Docker store allows you to buy and sell Docker images. For image, you can buy a Docker image containing an application or service from the software vendor, and use the image to deploy the application into your testing, staging, and production environments, and upgrade the application by pulling the new version of the image and redeploying the containers. Docker Store is currently in private beta.

How does a container work?

A container uses the host machine's Linux kernel, and consists of any extra files you add when the image is created, along with metadata associated with the container at creation or when the container is started. Each container is built from an image. The image defines the container's contents, which process to run when the container is launched, and a variety of other configuration details. The Docker image is read-only. When Docker runs a container from an image, it adds a read-write layer on top of the image (using a UnionFS as we saw earlier) in which your application runs.

What happens when you run a container?

When you use the docker run CLI command or the equivalent API, the Docker Engine client instructs the Docker daemon to run a container. This example tells the Docker daemon to run a container using the ubuntu Docker image, to remain in the foreground in interactive mode (-i), and to run the /bin/bash command.

$ docker run -i -t ubuntu /bin/bash

When you run this command, Docker Engine does the following:

  1. Pulls the ubuntu image: Docker Engine checks for the presence of the ubuntu image. If the image already exists locally, Docker Engine uses it for the new container. Otherwise, then Docker Engine pulls it from Docker Hub.

  2. Creates a new container: Docker uses the image to create a container.

  3. Allocates a filesystem and mounts a read-write layer: The container is created in the file system and a read-write layer is added to the image.

  4. Allocates a network / bridge interface: Creates a network interface that allows the Docker container to talk to the local host.

  5. Sets up an IP address: Finds and attaches an available IP address from a pool.

  6. Executes a process that you specify: Executes the /bin/bash executable.

  7. Captures and provides application output: Connects and logs standard input, outputs and errors for you to see how your application is running, because you requested interactive mode.

Your container is now running. You can manage and interact with it, use the services and applications it provides, and eventually stop and remove it.

The underlying technology

Docker is written in Go and takes advantage of several features of the Linux kernel to deliver its functionality.

Namespaces

Docker uses a technology called namespaces to provide the isolated workspace called the container.
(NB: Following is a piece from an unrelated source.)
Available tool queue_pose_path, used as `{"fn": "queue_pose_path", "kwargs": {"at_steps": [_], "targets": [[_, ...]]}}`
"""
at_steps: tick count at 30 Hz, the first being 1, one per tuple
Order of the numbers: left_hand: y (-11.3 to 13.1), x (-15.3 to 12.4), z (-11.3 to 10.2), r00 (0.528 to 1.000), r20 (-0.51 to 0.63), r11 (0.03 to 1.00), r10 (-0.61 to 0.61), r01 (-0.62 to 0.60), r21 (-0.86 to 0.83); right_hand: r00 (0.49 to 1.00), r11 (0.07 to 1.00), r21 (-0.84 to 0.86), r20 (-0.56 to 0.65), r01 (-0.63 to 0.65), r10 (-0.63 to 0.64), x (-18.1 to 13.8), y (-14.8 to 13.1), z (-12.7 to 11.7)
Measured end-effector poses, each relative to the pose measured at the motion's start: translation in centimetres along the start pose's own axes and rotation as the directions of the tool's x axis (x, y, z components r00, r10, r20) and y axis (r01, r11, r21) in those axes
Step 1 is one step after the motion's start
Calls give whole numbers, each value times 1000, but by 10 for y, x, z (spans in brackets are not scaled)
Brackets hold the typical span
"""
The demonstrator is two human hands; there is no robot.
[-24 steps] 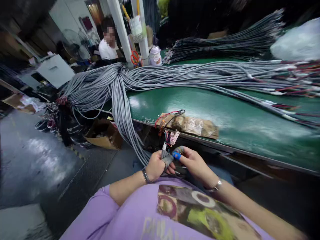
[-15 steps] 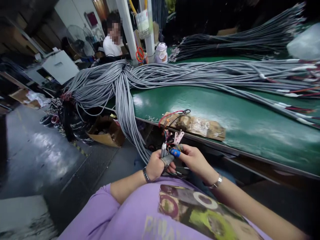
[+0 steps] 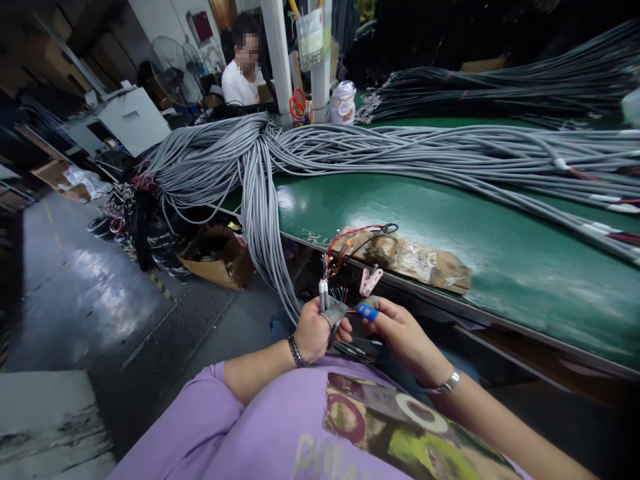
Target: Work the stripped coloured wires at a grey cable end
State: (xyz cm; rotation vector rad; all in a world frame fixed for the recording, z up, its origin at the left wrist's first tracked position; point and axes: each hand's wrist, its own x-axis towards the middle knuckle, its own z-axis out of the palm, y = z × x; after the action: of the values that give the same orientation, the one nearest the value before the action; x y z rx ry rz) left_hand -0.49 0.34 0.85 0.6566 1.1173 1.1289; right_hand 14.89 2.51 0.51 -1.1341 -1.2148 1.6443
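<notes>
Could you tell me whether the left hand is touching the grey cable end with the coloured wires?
Touching. The head view shows the left hand closed around the grey cable end, which rises from its grip with coloured wires fanning out on top.

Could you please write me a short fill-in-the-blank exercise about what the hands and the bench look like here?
1. The left hand grips the end of a ____ cable.
2. The right hand wears a ____ cover on one finger.
3. The bench top is ____.
4. A bracelet sits on the ____ wrist.

Missing words: grey; blue; green; left
</notes>
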Motion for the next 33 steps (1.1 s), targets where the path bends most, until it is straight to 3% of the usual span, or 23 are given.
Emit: {"fn": "queue_pose_path", "kwargs": {"at_steps": [7, 12, 18, 27, 33], "targets": [[-4, -1, -2, 997, 80, 995, 20, -29, 100, 989, 995, 83, 139, -60, 48, 5, -9, 5], [-5, -2, -2, 994, 111, 992, 19, -33, 122, 994, 993, 99, 96, -65, 55, 8, -10, 11], [-6, -3, -2, 995, 90, 993, 32, -42, 106, 984, 989, 125, 169, -81, 59, 1, -18, 18], [-5, -2, 0, 999, 38, 994, 38, -41, 97, 995, 985, 170, 98, -39, 22, -5, -21, 22], [-6, -2, -1, 997, 79, 994, 24, -32, 107, 982, 978, 178, 171, -109, 78, 1, -12, 15]]}}
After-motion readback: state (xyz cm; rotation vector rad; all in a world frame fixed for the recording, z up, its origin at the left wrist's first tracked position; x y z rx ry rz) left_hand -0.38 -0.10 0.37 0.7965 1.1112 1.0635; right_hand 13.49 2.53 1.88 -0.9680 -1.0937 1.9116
When you run a container, Docker creates a set of namespaces for that container.

These namespaces provide a layer of isolation. Each aspect of a container runs in a separate namespace and its access is limited to that namespace.

Docker Engine uses namespaces such as the following on Linux:

  • The pid namespace: Process isolation (PID: Process ID).
  • The net namespace: Managing network interfaces (NET: Networking).
  • The ipc namespace: Managing access to IPC resources (IPC: InterProcess Communication).
  • The mnt namespace: Managing filesystem mount points (MNT: Mount).
  • The uts namespace: Isolating kernel and version identifiers. (UTS: Unix Timesharing System).

Control groups

Docker Engine on Linux also relies on another technology called control groups (cgroups). A cgroup limits an application to a specific set of resources. Control groups allow Docker Engine to share available hardware resources to containers and optionally enforce limits and constraints. For example, you can limit the memory available to a specific container.

Union file systems

Union file systems, or UnionFS, are file systems that operate by creating layers, making them very lightweight and fast. Docker Engine uses UnionFS to provide the building blocks for containers. Docker Engine can use multiple UnionFS variants, including AUFS, btrfs, vfs, and DeviceMapper.

Container format

Docker Engine combines the namespaces, control groups, and UnionFS into a wrapper called a container format. The default container format is libcontainer. In the future, Docker may support other container formats by integrating with technologies such as BSD Jails or Solaris Zones.